:: Raw data
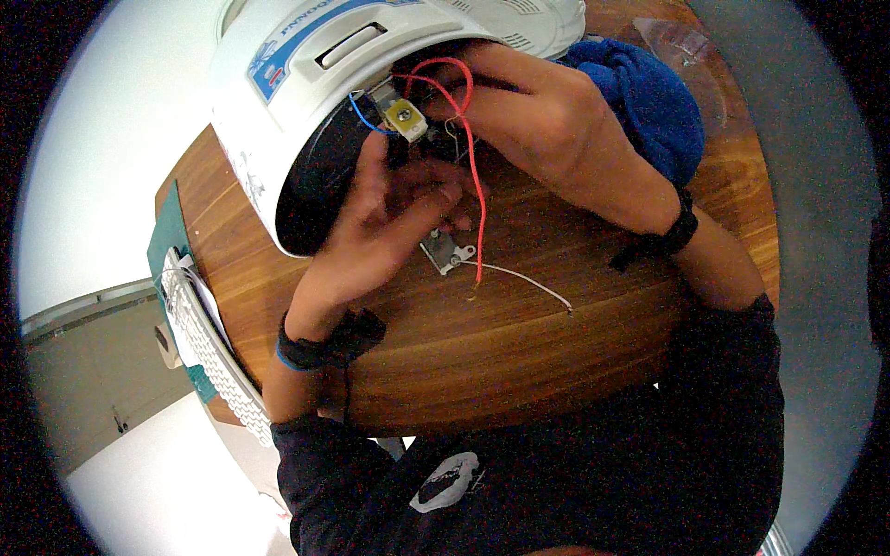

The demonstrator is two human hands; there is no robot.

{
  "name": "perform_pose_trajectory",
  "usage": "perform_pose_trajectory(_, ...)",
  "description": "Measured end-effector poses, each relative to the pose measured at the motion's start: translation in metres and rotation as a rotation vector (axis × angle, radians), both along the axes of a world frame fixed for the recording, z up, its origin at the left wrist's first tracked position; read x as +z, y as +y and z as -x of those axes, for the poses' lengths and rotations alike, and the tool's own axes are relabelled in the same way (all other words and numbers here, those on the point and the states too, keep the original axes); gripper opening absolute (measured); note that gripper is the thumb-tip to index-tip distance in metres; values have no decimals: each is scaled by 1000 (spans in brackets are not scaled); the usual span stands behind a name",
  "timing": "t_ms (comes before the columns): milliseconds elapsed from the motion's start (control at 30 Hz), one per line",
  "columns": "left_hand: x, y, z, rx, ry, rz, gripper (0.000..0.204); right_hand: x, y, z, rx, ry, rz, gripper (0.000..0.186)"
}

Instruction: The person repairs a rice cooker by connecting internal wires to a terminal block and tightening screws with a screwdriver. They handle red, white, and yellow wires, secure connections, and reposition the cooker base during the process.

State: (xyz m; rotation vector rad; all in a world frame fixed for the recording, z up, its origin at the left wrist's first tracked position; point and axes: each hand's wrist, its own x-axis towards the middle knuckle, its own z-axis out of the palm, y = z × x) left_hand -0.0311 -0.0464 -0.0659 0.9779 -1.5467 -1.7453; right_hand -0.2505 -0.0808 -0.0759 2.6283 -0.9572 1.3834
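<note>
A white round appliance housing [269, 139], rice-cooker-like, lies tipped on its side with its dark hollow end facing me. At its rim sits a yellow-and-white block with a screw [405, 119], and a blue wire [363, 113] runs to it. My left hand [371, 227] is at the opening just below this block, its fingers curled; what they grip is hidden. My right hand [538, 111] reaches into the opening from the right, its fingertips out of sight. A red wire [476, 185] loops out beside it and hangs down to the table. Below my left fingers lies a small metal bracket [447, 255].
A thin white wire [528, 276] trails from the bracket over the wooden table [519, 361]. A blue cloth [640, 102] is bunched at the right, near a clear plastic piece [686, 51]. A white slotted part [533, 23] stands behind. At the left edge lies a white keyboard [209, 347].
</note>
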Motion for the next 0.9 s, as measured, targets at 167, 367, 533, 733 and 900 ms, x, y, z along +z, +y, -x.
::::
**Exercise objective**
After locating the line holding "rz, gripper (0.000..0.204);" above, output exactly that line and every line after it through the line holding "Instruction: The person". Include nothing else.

**Output for this task**
  "columns": "left_hand: x, y, z, rx, ry, rz, gripper (0.000..0.204); right_hand: x, y, z, rx, ry, rz, gripper (0.000..0.186)"
}

Instruction: The person repairs a rice cooker by connecting internal wires to a terminal block and tightening screws with a screwdriver. They handle red, white, and yellow wires, secure connections, and reposition the cooker base during the process.

That completes the response.